What the task requires – Copy each line below as written, but skip the pictures.

··· Data excerpts ···

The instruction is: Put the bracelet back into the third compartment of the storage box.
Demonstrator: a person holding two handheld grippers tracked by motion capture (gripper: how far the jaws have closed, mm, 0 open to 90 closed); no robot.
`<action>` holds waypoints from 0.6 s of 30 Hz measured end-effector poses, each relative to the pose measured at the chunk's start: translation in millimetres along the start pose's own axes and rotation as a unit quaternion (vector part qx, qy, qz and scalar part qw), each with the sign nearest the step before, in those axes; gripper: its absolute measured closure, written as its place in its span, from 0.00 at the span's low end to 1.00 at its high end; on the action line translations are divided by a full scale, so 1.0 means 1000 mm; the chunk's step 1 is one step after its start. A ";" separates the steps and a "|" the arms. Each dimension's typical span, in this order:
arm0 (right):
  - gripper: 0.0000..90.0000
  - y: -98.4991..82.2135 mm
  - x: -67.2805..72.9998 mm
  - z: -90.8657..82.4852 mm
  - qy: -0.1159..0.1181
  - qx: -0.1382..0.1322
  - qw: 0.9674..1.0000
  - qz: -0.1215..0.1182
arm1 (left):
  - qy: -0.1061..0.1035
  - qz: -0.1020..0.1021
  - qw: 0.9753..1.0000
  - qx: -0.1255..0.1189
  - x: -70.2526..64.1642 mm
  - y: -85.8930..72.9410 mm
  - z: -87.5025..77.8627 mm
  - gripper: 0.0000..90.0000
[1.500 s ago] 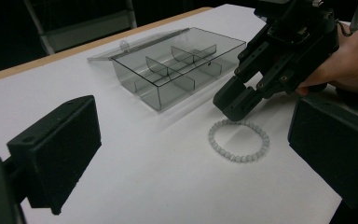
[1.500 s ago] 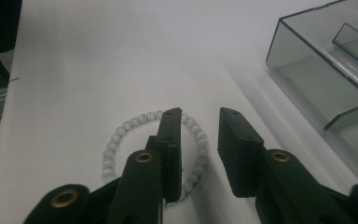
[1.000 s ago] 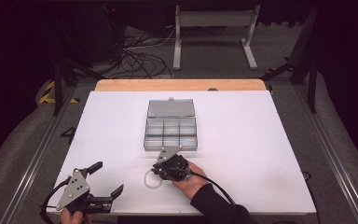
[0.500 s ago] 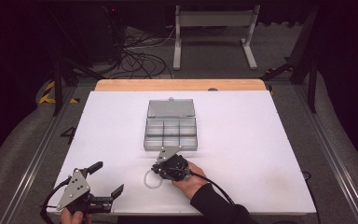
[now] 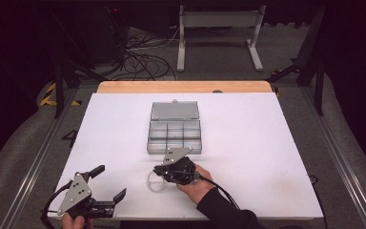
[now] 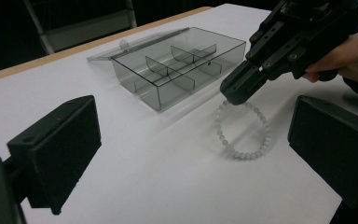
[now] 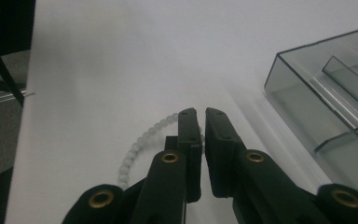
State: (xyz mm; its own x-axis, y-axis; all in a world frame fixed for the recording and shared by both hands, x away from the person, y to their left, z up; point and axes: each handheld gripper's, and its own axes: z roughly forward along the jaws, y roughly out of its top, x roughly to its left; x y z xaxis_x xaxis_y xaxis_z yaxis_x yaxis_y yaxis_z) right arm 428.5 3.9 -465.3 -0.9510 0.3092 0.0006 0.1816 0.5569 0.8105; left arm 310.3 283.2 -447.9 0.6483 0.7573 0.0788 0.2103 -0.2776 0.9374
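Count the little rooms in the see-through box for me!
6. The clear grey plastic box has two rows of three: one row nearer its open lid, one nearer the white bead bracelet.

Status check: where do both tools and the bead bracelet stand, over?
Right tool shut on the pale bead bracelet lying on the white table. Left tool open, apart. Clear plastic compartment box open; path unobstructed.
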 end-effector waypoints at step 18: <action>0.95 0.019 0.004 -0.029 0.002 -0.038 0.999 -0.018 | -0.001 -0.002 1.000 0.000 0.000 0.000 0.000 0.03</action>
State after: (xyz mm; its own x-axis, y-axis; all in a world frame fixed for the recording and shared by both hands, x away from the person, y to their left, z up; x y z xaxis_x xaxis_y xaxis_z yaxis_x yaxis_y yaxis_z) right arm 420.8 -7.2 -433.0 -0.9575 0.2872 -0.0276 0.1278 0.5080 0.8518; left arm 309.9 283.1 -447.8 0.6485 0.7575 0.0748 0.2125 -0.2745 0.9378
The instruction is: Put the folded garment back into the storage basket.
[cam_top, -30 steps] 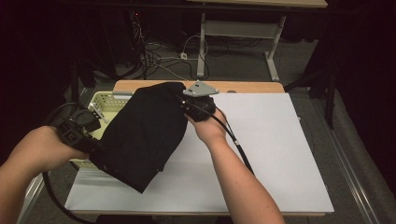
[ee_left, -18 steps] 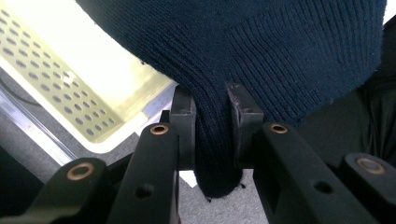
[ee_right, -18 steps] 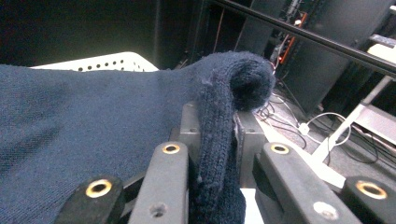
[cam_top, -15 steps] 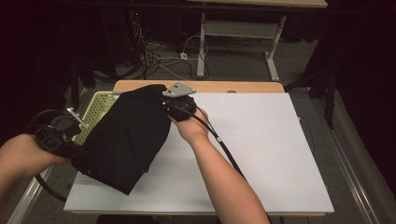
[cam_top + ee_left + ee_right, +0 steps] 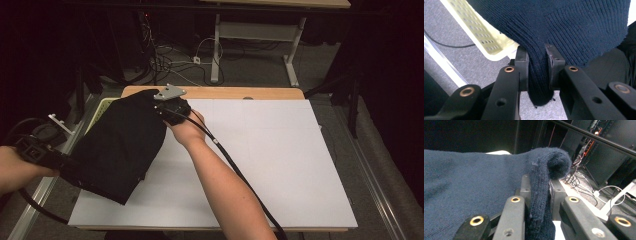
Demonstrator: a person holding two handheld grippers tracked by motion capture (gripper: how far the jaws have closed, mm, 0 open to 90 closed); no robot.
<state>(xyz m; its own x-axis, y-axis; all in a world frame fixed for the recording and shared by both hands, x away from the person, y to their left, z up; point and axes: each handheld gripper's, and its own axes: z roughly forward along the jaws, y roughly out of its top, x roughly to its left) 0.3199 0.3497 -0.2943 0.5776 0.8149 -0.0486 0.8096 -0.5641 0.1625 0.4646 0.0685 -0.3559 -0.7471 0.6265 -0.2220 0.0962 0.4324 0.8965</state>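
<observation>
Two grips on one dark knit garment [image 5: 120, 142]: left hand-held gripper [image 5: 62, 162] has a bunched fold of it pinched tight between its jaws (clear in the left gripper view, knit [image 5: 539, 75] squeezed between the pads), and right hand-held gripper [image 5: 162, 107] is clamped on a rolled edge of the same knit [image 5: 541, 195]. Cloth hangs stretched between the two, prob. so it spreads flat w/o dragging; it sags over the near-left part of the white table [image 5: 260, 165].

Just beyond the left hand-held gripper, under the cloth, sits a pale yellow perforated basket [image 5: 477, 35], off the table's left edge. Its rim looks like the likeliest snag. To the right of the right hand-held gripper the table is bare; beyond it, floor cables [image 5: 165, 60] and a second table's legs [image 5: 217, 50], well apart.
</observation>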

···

Output below –
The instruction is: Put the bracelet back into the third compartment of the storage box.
Demonstrator: a person holding two handheld grippers tracked by motion capture (gripper: how far the jaws have closed, mm, 0 open to 90 closed); no robot.
`<action>` holds waypoints from 0.6 s of 30 Hz measured end-effector poses, each relative to the pose measured at the chunk's start: translation in millimetres along the start pose's own axes and rotation as a unit quaternion (vector part qx, qy, qz and scalar part qw), each with the sign nearest the step before, in those axes; gripper: its absolute measured closure, written as its place in its span, from 0.00 at the span's low end to 1.00 at its high end; on the action line translations are divided by a full scale, so 1.0 means 1000 mm; the chunk's step 1 is one step after its start. A ";" separates the steps and a "|" the arms. Each dimension's typical span, in this order:
arm0 (right):
  - gripper: 0.0000..90.0000
  - y: -98.4991..82.2135 mm
  - x: -67.2805..72.9998 mm
  - z: -90.8657..82.4852 mm
  - qy: -0.1159..0.1181
  - qx: -0.1382..0.1322
  - qw: 0.9674..1.0000
  - qz: -0.1215..0.1182
arm1 (left):
  - qy: -0.1061..0.1035
  - qz: -0.1020..0.1021
  - qw: 0.9753..1.0000
  - qx: -0.1255..0.1189
  - x: -70.2526..64.1642 mm
  - y: -85.8930..72.9410 mm
  - z: -87.5025..77.8627 mm
  - gripper: 0.0000..90.0000
[1.500 s ago] 
[1.500 s ago] 
[1.000 s ago] 
[0.500 s ago] 
[now] 
[now] 
[now] 
State: (xyz mm; its own x-axis, y-axis; all in a world frame fixed for the recording and shared by both hands, x away from the person, y to their left, z up; point and axes: each handheld gripper's, and its own axes: z roughly forward along the jaws, y roughly out of its top, x roughly to its left; x y z xaxis_x xaxis_y xaxis_z yaxis_x yaxis_y yaxis_z) right arm 428.5 3.9 -465.3 -0.9510 0.3092 0.0006 0.1816 0.5569 0.8105; left arm 310.3 283.2 -447.9 0.6483 0.7573 0.0788 0.2103 -0.2776 0.9374
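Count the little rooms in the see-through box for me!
6. The clear grey plastic box has two rows of three: one row nearer its open lid, one nearer the white bead bracelet.

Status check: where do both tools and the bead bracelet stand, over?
Right tool shut on the pale bead bracelet lying on the white table. Left tool open, apart. Clear plastic compartment box open; path unobstructed.
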 end-effector waypoints at step 18: <action>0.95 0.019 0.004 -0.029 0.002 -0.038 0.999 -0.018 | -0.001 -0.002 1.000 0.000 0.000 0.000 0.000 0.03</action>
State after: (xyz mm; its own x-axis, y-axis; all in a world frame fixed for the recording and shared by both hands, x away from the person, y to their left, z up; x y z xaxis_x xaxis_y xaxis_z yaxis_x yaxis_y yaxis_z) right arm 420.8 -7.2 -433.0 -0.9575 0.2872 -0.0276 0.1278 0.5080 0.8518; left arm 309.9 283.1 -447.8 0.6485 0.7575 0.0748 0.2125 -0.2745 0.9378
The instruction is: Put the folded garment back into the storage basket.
[cam_top, -30 steps] 
[ee_left, -18 steps] 
[ee_right, -18 steps] 
[cam_top, -15 steps] 
[cam_top + ee_left + ee_right, +0 steps] 
Demonstrator: a person holding two handheld grippers tracked by motion capture (gripper: how far the jaws have closed, mm, 0 open to 90 closed); no robot.
<state>(xyz m; its own x-axis, y-axis; all in a world frame fixed for the recording and shared by both hands, x away from the person, y to their left, z up; point and axes: each handheld gripper's, and its own axes: z roughly forward along the jaws, y roughly out of its top, x roughly to its left) 0.3199 0.3497 -0.2943 0.5776 0.8149 -0.0486 0.8096 -0.5641 0.1625 0.4646 0.0685 -0.3559 -0.7471 0.6265 -0.2220 0.0962 0.4324 0.8965</state>
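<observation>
Two grips on one dark knit garment [image 5: 120, 142]: left hand-held gripper [image 5: 62, 162] has a bunched fold of it pinched tight between its jaws (clear in the left gripper view, knit [image 5: 539, 75] squeezed between the pads), and right hand-held gripper [image 5: 162, 107] is clamped on a rolled edge of the same knit [image 5: 541, 195]. Cloth hangs stretched between the two, prob. so it spreads flat w/o dragging; it sags over the near-left part of the white table [image 5: 260, 165].

Just beyond the left hand-held gripper, under the cloth, sits a pale yellow perforated basket [image 5: 477, 35], off the table's left edge. Its rim looks like the likeliest snag. To the right of the right hand-held gripper the table is bare; beyond it, floor cables [image 5: 165, 60] and a second table's legs [image 5: 217, 50], well apart.
</observation>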

This answer has now been given in full.